How to complete this task.
Your answer must be the full listing, reproduced word for word.

•••••

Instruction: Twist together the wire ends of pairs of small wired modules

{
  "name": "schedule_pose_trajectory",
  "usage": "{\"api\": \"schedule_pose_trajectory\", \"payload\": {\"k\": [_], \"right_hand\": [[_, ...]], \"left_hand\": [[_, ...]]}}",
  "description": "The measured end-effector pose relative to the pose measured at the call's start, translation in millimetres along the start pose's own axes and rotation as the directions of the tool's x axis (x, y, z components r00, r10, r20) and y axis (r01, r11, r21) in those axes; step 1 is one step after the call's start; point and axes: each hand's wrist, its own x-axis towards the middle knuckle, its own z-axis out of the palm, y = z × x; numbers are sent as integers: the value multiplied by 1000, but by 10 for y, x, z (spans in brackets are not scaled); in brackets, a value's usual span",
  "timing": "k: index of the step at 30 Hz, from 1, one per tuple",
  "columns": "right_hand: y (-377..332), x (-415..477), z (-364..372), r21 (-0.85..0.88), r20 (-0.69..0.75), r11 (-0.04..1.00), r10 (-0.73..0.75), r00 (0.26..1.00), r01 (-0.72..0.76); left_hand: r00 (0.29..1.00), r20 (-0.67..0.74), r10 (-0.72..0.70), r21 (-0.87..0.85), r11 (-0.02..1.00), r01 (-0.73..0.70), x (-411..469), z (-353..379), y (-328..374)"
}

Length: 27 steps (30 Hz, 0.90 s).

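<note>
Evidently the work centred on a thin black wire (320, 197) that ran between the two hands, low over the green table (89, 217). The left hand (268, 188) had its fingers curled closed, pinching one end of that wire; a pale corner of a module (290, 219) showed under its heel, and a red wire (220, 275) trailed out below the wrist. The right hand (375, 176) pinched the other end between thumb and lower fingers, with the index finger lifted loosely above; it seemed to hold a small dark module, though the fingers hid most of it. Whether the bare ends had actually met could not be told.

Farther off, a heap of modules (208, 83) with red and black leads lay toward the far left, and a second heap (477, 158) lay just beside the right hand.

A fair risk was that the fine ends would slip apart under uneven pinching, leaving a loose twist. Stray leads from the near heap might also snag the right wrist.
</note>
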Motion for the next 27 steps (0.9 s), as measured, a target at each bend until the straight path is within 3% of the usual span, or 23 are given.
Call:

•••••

Completed exercise.
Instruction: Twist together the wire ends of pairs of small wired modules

{
  "name": "schedule_pose_trajectory",
  "usage": "{\"api\": \"schedule_pose_trajectory\", \"payload\": {\"k\": [_], \"right_hand\": [[_, ...]], \"left_hand\": [[_, ...]]}}",
  "description": "The measured end-effector pose relative to the pose measured at the call's start, translation in millimetres along the start pose's own axes and rotation as the directions of the tool's x axis (x, y, z components r00, r10, r20) and y axis (r01, r11, r21) in those axes; step 1 is one step after the call's start; point and axes: each hand's wrist, its own x-axis towards the middle knuckle, its own z-axis out of the palm, y = z × x; numbers are sent as integers: the value multiplied by 1000, but by 10 for y, x, z (spans in brackets are not scaled); in brackets, a value's usual span",
  "timing": "k: index of the step at 30 Hz, from 1, one per tuple",
  "columns": "right_hand: y (-377..332), x (-415..477), z (-364..372), r21 (-0.85..0.88), r20 (-0.69..0.75), r11 (-0.04..1.00), r10 (-0.73..0.75), r00 (0.26..1.00), r01 (-0.72..0.76); left_hand: r00 (0.29..1.00), r20 (-0.67..0.74), r10 (-0.72..0.70), r21 (-0.87..0.85), r11 (-0.02..1.00), r01 (-0.73..0.70), x (-411..469), z (-353..379), y (-328..374)"
}

Length: 27 steps (30 Hz, 0.90 s).

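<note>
Evidently the work centred on a thin black wire (320, 197) that ran between the two hands, low over the green table (89, 217). The left hand (268, 188) had its fingers curled closed, pinching one end of that wire; a pale corner of a module (290, 219) showed under its heel, and a red wire (220, 275) trailed out below the wrist. The right hand (375, 176) pinched the other end between thumb and lower fingers, with the index finger lifted loosely above; it seemed to hold a small dark module, though the fingers hid most of it. Whether the bare ends had actually met could not be told.

Farther off, a heap of modules (208, 83) with red and black leads lay toward the far left, and a second heap (477, 158) lay just beside the right hand.

A fair risk was that the fine ends would slip apart under uneven pinching, leaving a loose twist. Stray leads from the near heap might also snag the right wrist.
</note>
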Motion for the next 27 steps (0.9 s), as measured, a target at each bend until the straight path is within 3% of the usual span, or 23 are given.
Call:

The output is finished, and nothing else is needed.